- Task instructions -
An unchanged copy of all the lines below is expected, and it should contain no pictures.
··· Raw data ···
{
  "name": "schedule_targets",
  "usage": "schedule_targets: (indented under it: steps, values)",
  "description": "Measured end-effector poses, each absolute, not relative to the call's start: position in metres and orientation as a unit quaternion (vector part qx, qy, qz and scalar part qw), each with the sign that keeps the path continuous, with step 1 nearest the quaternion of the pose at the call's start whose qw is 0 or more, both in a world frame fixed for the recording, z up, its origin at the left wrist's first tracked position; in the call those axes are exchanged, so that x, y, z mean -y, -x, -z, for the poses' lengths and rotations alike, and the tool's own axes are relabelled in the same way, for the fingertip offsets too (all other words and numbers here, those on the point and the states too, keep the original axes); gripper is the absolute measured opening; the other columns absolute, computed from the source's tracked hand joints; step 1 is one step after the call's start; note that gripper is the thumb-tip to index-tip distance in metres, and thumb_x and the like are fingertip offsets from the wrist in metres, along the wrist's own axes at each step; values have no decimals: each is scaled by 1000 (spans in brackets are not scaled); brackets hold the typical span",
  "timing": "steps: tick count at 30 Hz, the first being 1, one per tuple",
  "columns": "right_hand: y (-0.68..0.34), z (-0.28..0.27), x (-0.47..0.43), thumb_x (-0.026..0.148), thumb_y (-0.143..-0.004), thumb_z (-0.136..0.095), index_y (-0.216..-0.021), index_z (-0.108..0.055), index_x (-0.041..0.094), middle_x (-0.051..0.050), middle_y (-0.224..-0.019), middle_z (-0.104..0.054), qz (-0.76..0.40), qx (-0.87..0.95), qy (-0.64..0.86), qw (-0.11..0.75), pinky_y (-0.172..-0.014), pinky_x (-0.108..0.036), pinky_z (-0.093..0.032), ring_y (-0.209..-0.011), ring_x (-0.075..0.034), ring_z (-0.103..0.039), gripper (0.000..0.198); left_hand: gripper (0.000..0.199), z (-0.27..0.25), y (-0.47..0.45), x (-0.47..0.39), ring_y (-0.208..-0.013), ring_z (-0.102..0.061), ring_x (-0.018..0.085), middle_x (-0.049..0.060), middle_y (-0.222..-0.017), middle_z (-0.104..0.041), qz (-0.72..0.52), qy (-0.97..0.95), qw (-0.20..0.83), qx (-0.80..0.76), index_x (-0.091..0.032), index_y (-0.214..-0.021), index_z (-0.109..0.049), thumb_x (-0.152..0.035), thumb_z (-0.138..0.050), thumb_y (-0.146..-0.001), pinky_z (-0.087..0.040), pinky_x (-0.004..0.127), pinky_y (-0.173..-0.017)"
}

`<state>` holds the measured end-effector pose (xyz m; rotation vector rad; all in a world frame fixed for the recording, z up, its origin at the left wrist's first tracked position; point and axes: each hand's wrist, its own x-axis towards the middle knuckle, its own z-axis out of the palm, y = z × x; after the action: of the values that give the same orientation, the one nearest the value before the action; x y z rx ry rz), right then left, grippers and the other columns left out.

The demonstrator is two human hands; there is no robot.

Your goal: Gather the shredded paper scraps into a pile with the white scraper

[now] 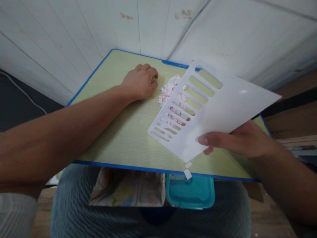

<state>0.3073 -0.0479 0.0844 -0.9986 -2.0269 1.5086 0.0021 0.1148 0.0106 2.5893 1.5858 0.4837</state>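
My right hand grips a white slotted plastic sheet by its near edge, thumb on top. The sheet is tilted above the table, with a row of rounded slots of decreasing size along its left side. Beneath it, partly hidden, lies a heap of torn paper scraps, white with pink print; some show through the slots. My left hand rests palm down on the tabletop, left of the heap. Its fingers are loosely curled and nothing shows in them. Two white paper bits are by the sheet's lower corner, at the table's front edge.
The small pale-green table has a blue rim and stands against a white plank wall. A grey cable runs down the wall. Below the front edge, a teal plastic container and a patterned cloth-like item sit between my legs.
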Motion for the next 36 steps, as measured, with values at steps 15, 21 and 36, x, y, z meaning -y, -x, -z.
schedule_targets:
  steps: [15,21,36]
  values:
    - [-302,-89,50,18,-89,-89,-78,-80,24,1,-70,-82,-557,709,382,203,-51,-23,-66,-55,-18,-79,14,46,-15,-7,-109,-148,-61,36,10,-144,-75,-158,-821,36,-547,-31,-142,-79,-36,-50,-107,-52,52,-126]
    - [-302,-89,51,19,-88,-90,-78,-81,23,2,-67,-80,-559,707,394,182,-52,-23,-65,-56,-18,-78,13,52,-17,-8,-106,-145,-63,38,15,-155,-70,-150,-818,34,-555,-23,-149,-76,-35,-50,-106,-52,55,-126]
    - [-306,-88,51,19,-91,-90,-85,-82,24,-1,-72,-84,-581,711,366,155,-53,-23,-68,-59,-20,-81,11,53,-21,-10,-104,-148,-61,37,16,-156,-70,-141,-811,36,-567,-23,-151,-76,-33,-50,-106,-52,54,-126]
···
- Answer box -
{
  "name": "schedule_targets",
  "usage": "schedule_targets: (indented under it: steps, values)",
  "description": "Measured end-effector poses, each absolute, not relative to the call's start: position in metres and orientation as a unit quaternion (vector part qx, qy, qz and scalar part qw), each with the sign that keeps the path continuous, with step 1 nearest the quaternion of the pose at the call's start whose qw is 0 or more, both in a world frame fixed for the recording, z up, its origin at the left wrist's first tracked position; in the call those axes are exchanged, so that x, y, z mean -y, -x, -z, for the poses' lengths and rotations alike, and the tool's own axes are relabelled in the same way, for the fingertip offsets too (all other words and numbers here, those on the point and the states too, keep the original axes); gripper is the absolute measured opening; the other columns absolute, computed from the source's tracked hand joints; step 1 is one step after the call's start; note that gripper is the thumb-tip to index-tip distance in metres, and thumb_x and the like are fingertip offsets from the wrist in metres, along the wrist's own axes at each step; values have no decimals: each is scaled by 1000 (spans in brackets are not scaled); brackets hold the typical span",
  "timing": "steps: tick count at 30 Hz, the first being 1, one per tuple",
  "columns": "right_hand: y (-0.68..0.34), z (-0.28..0.27), x (-0.47..0.43), thumb_x (-0.026..0.148), thumb_y (-0.143..-0.004), thumb_z (-0.136..0.095), index_y (-0.216..-0.021), index_z (-0.108..0.055), index_x (-0.041..0.094), middle_x (-0.051..0.050), middle_y (-0.224..-0.019), middle_z (-0.104..0.054), qz (-0.76..0.40), qx (-0.87..0.95), qy (-0.64..0.86), qw (-0.11..0.75), pinky_y (-0.172..-0.014), pinky_x (-0.108..0.036), pinky_z (-0.093..0.032), ring_y (-0.209..-0.011), ring_x (-0.075..0.034), ring_z (-0.103..0.039), gripper (0.000..0.198); left_hand: gripper (0.000..0.199), z (-0.27..0.25), y (-0.47..0.45), x (-0.47..0.39), ring_y (-0.208..-0.013), ring_z (-0.102..0.061), ring_x (-0.018..0.085), middle_x (-0.049..0.060), middle_y (-0.222..-0.017), middle_z (-0.104..0.041), qz (-0.72..0.52), qy (-0.97..0.95), qw (-0.20..0.83), qx (-0.80..0.76), index_x (-0.091..0.032), index_y (-0.214..-0.021), index_z (-0.109..0.049), thumb_x (-0.152..0.035), thumb_z (-0.138..0.050), thumb_y (-0.146..-0.001), pinky_z (-0.087..0.040), pinky_x (-0.004..0.127), pinky_y (-0.173..-0.017)"
}

`<state>` holds the measured end-effector pose (xyz m; rotation vector rad; all in a world frame fixed for the recording, z up, its origin at the left wrist's first tracked position; point and axes: each hand's wrist, its own x-axis towards the middle knuckle, its own z-axis out of the palm, y = z × x; after the action: of the values that give the same orientation, the one nearest the value before the action; x y z rx ry rz), right then left, grippers and the other columns left out.

The demonstrator is two human hands; there is no robot.

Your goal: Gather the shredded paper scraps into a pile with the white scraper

[now] 

<state>0.3073 -0.0479 0.0844 -0.9986 -2.0269 1.5086 0.0021 0.1148 0.0106 2.5893 1.5858 0.4837</state>
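My right hand grips a white slotted plastic sheet by its near edge, thumb on top. The sheet is tilted above the table, with a row of rounded slots of decreasing size along its left side. Beneath it, partly hidden, lies a heap of torn paper scraps, white with pink print; some show through the slots. My left hand rests palm down on the tabletop, left of the heap. Its fingers are loosely curled and nothing shows in them. Two white paper bits are by the sheet's lower corner, at the table's front edge.
The small pale-green table has a blue rim and stands against a white plank wall. A grey cable runs down the wall. Below the front edge, a teal plastic container and a patterned cloth-like item sit between my legs.
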Motion for the next 36 steps, as measured, with values at steps 15, 21 and 36, x, y, z meaning -y, -x, -z.
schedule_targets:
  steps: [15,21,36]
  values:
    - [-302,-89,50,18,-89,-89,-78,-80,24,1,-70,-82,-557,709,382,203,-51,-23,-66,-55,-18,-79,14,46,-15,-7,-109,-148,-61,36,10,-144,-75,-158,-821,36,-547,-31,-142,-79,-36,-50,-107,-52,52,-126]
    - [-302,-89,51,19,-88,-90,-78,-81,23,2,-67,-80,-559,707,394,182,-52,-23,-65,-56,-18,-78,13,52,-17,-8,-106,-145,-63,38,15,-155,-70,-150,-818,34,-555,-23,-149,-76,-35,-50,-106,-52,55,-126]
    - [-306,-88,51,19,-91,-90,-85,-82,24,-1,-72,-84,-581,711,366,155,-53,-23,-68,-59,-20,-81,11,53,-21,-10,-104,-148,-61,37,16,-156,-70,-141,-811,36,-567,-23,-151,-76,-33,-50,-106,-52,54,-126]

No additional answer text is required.